Wczoraj w godzinach nocnych miałem okazje oglądać tenże film,wybrany trochę z przypadku, trochę z baraku czasu na szukanie innego.Nie wiem czy to kontynuacja "Trzech metry nad niebem" wiec ograniczę się tylko do tego co widziałem(drugi film obejrzę niebawem).
Kurcze chyba jestem bardziej wymagający w stosunku do kina hiszpańskiego, oczekuje czegoś więcej nic ckliwa historyjka opowiedziana w prosty sposób.
Obraz,zdjęcia trochę przejaskrawione, bohater mdły i bez polotu,nie wiedzący czego i od kogo chce,miota się miedzy przeszłością a teraźniejszością..zastanawiając się nad filmem kilka godzin po nim do głowy nie przychodzie za dużo skojarzeń, czy scen które gdzieś tam zostały w zakamarkach mojej percepcji.

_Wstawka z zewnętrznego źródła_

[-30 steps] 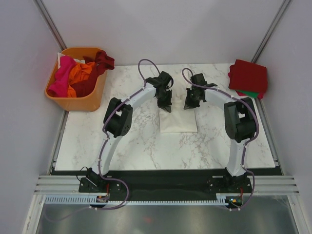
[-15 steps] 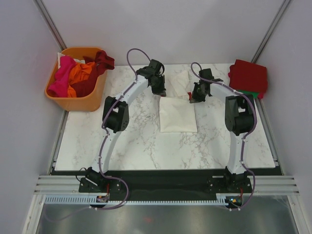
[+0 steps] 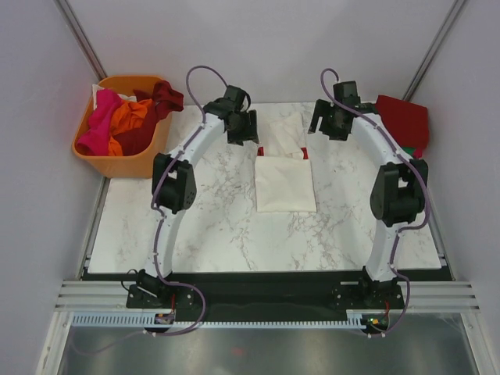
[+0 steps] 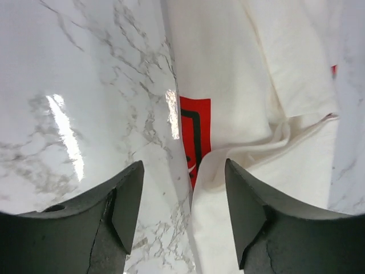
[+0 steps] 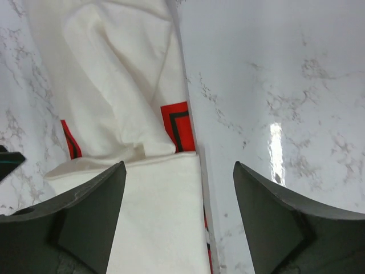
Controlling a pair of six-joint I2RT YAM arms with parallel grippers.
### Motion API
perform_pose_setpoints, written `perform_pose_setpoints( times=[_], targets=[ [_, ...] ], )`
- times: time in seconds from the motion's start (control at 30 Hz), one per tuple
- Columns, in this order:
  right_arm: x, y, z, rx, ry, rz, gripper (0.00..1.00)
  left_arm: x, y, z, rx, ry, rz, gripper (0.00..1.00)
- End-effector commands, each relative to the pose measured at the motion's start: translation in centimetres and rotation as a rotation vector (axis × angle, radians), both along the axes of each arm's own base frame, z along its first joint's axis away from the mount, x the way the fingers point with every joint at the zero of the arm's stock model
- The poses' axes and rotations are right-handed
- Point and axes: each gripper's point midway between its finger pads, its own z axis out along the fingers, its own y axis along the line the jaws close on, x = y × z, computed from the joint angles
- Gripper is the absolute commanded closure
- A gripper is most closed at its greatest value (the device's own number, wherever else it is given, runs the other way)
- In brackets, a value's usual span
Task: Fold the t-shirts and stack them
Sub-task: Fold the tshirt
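Note:
A cream-white t-shirt [image 3: 285, 183] with red print lies in the middle of the marble table, a looser part [image 3: 287, 131] spread toward the far edge. My left gripper [image 3: 243, 136] hovers at its far left corner and stands open; in the left wrist view the gripper [image 4: 182, 165] straddles the shirt's left edge [image 4: 228, 85] with nothing held. My right gripper [image 3: 323, 125] is open off the far right corner; in the right wrist view the gripper [image 5: 179, 165] is above the shirt's right edge [image 5: 154, 217]. A folded red t-shirt [image 3: 402, 121] tops a stack at the far right, a green one [image 3: 405, 150] showing beneath it.
An orange plastic basket [image 3: 148, 160] at the far left holds pink [image 3: 100, 125], orange [image 3: 129, 117] and dark red [image 3: 160, 98] tees. Grey walls close in on three sides. The table's far edge runs just behind both grippers.
Both grippers carried part of the cream shirt toward the far edge, then opened and let it go. The shirt now lies longer, with red print showing at the fold.

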Motion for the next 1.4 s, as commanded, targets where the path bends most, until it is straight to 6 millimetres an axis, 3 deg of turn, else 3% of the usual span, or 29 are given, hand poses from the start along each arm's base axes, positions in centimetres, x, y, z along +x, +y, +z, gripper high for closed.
perform_pose_setpoints(
  times=[0.0,0.03,0.07,0.13,0.17,0.2,0.23,0.27,0.3,0.33,0.4,0.43,0.53,0.6,0.63,0.77,0.93,1.17,1.37],
  targets=[
    [-3.5,-1.7,5.9,-0.055,-0.073,-0.006,0.15,-0.4,3.4,13.8,-0.001,-0.273,0.032,0.33],
    [-4.9,-1.5,7.5,-0.039,-0.102,0.009,0.15,-1.3,3.7,14.7,-0.008,-0.274,0.037,0.33],
    [-6.9,-1.6,5.3,-0.035,-0.042,0.02,0.15,-2.3,4.0,15.1,-0.012,-0.266,0.043,0.35],
    [-8.9,-0.9,4.5,0.01,-0.035,0.045,0.15,-6.1,4.5,14.9,-0.039,-0.201,0.055,0.41],
    [-11.8,-0.1,3.1,0.07,0.005,0.069,0.15,-7.5,4.4,14.3,-0.05,-0.169,0.057,0.42],
    [-12.4,0.5,2.8,0.112,-0.009,0.085,0.15,-9.7,4.8,11.7,-0.038,-0.091,0.058,0.43],
    [-13.7,0.9,3.2,0.147,-0.025,0.097,0.15,-11.7,3.7,12.2,-0.088,-0.068,0.031,0.44],
    [-16.1,1.7,0.8,0.202,0.041,0.122,0.15,-13.1,3.0,11.6,-0.11,-0.039,0.006,0.44],
    [-16.5,2.2,0.6,0.239,0.025,0.123,0.16,-15.3,2.7,9.0,-0.105,0.033,-0.014,0.44],
    [-18.2,2.3,-0.7,0.257,0.048,0.124,0.16,-17.0,1.1,9.1,-0.134,0.043,-0.06,0.39],
    [-19.1,2.4,-1.2,0.276,0.05,0.133,0.17,-20.4,-0.5,6.6,-0.112,0.103,-0.117,0.3],
    [-19.9,2.4,-2.1,0.274,0.068,0.131,0.18,-21.0,-1.1,6.3,-0.122,0.102,-0.118,0.28],
    [-20.7,2.2,-3.1,0.267,0.083,0.136,0.18,-24.1,-2.1,3.7,-0.106,0.158,-0.154,0.26],
    [-21.4,2.2,-4.0,0.267,0.101,0.136,0.18,-25.6,-1.7,1.4,-0.066,0.214,-0.165,0.26],
    [-21.4,2.2,-4.1,0.27,0.101,0.138,0.19,-25.2,-2.7,1.2,-0.106,0.211,-0.123,0.26],
    [-22.0,2.0,-5.3,0.264,0.119,0.136,0.19,-25.3,-3.2,-1.6,-0.096,0.229,-0.106,0.28],
    [-22.1,1.9,-6.6,0.258,0.14,0.129,0.19,-24.8,-3.7,-2.4,-0.101,0.209,-0.104,0.3],
    [-21.9,2.2,-7.9,0.267,0.157,0.134,0.2,-23.5,-3.0,-2.7,-0.053,0.14,-0.078,0.43],
    [-21.7,2.2,-8.5,0.263,0.17,0.137,0.2,-23.0,-1.8,-4.5,0.01,0.132,-0.034,0.46]
  ],
)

Jedyna postaci która ewidentnie niesie ten film jest bardzo młodą i dobrze zapowiadająca się Gina, jej lekkość, seksapil, to jak nim emanuje na prawo i lewo, to jak onieśmiela facetów wokół siebie, to ze jest obok,to ze walczy (nawet jak przegrywa kolejne bitwy),....
I to Gina jest ta pozytywna, to ja się krzywdzi, to ona cierpi..a ludzie jakoś współczują wyrachowanej Babi ,która wykorzysta każda okazje by na chwile "być szczęśliwą" kosztem innych!....Tak jak pisałem nie jest to kino wymagające 7/10.